Children invariably describe a raft of challenges in their everyday lives that extend beyond a singular issue or diagnosis (Azar et al., 2020). Family and relationship services recognise that not all families have the means or support to attend multiple appointments with the specialist services who can respond to each of their adversities (Radez et al., 2021; Herbert, 2021). But what are the generalist skills and conversational maps that are needed by family and relationship practitioners to attend to the varied and complex stories of children? How can practitioners attend to children’s mental health when they are affected by multiple issues? How do they ensure that children’s safety is prioritised when they discuss painful or co-occurring experiences such as trauma, bullying or parental separation?

The five practice perspective shifts are a set of positions taken up by practitioners who want to prioritise children’s ability to tell their stories in their own ways, using their own language (Emerging Minds, 2019). This paper examines the history and development of these practice perspective shifts and how they can be used in work with children and families who present to services with a broad range of experiences. The authors have used the common practice examples of childhood trauma, bullying and parental separation to examine how practitioners employ generic skills to support children to tell their stories.

Background

Family and relationship services in Australia have a rich history of ‘no wrong door’ practice that has evolved in recognition of the multiple, co-existing disadvantages faced by many clients. Perhaps the clearest example of this has been the evolution of ‘marriage guidance’ services which were originally established to provide newly married couples advice on how to live with each other for the first time but over time broadened in response to regular presentations of family breakdown and gendered violence, spawning the creation of specialised family violence services, family mental health services and children’s contact services.

As family and relationship services evolved in Australia, they have become well practiced in providing responses to a raft of adult adversities and mental health issues that are exacerbated by family conflict, gendered violence, historical child abuse, poverty, disadvantage and substance use. Although not all services worked directly with children, child-aware practice frameworks were developed in recognition of the effects of parental adversity on children’s social and emotional wellbeing (Price-Robertson & Hunter, 2014). An example of this has been the groundbreaking work of Relationships Australia South Australia in screening for childhood safety risk in every parent who uses their post-separation services (Wells et al., 2018).

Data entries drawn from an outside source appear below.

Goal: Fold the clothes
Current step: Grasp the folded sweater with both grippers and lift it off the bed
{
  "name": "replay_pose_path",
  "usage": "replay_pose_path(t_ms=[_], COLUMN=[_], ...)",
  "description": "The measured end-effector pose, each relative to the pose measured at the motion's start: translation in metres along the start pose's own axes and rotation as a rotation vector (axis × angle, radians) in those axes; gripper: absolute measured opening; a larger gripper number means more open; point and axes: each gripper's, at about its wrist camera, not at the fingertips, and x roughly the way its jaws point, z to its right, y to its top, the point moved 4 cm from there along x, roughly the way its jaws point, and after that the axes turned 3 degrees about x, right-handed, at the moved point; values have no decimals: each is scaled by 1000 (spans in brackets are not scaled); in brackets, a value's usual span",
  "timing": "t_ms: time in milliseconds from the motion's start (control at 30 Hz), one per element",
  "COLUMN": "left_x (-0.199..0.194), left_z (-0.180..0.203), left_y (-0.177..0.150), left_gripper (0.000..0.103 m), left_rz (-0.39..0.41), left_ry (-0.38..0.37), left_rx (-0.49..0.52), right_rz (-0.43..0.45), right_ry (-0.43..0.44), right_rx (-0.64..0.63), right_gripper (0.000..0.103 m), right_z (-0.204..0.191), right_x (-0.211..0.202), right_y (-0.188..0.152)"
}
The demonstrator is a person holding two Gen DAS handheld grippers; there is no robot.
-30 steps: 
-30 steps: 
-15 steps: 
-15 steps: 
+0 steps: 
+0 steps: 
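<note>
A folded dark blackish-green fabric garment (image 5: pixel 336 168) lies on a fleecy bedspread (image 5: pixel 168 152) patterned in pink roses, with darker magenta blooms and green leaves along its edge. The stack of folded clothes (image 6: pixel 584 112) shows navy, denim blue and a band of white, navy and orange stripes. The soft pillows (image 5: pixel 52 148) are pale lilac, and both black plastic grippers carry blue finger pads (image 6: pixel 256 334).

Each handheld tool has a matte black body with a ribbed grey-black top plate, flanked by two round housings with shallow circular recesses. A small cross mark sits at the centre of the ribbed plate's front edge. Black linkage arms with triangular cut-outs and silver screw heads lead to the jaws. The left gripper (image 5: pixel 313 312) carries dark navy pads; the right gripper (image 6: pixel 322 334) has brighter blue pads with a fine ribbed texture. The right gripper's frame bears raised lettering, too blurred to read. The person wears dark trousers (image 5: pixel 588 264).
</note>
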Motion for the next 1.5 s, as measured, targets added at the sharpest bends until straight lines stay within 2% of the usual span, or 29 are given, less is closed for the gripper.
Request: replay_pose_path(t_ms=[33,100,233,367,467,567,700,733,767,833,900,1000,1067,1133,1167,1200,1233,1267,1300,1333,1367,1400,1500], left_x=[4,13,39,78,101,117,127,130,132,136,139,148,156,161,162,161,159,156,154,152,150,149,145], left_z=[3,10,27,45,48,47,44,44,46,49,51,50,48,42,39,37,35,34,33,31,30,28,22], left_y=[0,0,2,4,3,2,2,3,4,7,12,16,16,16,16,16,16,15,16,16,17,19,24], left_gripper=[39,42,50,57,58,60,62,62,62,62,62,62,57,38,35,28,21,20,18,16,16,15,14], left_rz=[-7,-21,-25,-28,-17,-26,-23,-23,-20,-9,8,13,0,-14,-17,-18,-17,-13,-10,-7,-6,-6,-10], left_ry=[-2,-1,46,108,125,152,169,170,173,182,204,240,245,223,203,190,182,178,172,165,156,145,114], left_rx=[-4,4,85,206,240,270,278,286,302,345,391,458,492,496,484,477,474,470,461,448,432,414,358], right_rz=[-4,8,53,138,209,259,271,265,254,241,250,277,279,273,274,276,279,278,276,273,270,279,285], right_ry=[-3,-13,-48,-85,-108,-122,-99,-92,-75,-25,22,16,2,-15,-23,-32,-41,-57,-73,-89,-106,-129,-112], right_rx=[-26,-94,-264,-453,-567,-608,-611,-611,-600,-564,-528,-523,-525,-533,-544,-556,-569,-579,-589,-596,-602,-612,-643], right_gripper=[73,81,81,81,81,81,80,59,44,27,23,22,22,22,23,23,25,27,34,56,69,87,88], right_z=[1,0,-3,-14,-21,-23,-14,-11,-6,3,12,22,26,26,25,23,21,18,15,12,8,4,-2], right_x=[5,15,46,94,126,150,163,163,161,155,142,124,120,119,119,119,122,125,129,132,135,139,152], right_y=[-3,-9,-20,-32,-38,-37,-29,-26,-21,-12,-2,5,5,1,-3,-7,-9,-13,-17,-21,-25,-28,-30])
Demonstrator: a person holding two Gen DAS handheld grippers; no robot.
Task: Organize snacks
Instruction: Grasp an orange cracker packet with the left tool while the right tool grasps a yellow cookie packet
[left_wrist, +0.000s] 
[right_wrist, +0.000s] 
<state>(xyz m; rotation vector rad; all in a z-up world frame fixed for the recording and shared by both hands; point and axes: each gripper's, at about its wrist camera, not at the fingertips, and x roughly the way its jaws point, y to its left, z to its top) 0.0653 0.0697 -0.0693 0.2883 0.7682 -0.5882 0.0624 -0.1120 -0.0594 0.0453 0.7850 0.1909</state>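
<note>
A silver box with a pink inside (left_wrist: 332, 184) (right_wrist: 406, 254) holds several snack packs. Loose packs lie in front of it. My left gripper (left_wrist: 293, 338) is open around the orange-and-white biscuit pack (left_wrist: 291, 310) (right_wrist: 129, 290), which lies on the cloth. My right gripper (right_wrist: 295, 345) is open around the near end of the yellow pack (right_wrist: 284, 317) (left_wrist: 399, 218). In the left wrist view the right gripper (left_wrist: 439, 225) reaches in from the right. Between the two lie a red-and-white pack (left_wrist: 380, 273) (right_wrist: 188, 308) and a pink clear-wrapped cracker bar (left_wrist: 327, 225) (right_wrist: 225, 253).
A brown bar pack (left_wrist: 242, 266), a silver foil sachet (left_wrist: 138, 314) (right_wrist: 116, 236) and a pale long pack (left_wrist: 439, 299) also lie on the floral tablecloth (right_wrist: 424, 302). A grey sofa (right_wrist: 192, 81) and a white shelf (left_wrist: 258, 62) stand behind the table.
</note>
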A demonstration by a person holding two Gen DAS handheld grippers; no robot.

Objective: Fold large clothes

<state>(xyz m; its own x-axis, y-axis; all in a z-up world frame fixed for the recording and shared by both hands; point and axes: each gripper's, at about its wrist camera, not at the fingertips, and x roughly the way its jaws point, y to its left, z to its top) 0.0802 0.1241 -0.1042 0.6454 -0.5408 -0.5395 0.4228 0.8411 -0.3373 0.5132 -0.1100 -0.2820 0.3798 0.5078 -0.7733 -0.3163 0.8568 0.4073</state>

In more recent times, services have been created to work specifically with children about the effects of adversity on their lives and a skilled and cost-effective child-specific workforce has developed in family and relationship services (Centre for International Economics, 2023). Family and relationship services are uniquely placed to provide services to children in Australia because they operate outside of the broader child protection or mental health systems that most often require notification or diagnosis to facilitate service engagement (Centre for International Economics, 2023).

The diagnosis of specific, individual mental health issues in children has never been more common, with the development of tools such as the diagnostic and statistical manual of mental disorders reinforcing these practices (Epstein, Weisner & Duda, 2013). While diagnosis for many children leads to essential professional or medical support, social services data show that children most often present with multiple, interactive issues that affect every element of their daily lives (Dalgliesh et al., 2020). Long waist lists for diagnosis can also mean that children and families need to access family and relationship services while they await specialised mental health treatment (Radez et al., 2021).

It is common for children to present to services while awaiting a diagnosis, or having a current diagnosis, and family and relationships practitioners have learned to both listen to the contribution the diagnosis might make to the child’s life, while catering for more than just the effects of children’s mental or physical conditions (Price-Robertson & Schuurman, 2019). Where children have disabilities that affect their learning or communication development, family and relationship practitioners have actively resisted ‘diagnostic overshadowing,’ which can disqualify a focus on the whole child and view the child only through the prism of their diagnosis (Kanne, 2018).

The application of conversational maps and frameworks that transcend singular diagnoses with children creates possibilities for increased curiosity about every aspect of life, rather than only the identification and modification of one specific problem. This allows for greater flexibility in service delivery and a recognition in the increased interconnectivity of issues that affect children’s mental health (Azar et al., 2020).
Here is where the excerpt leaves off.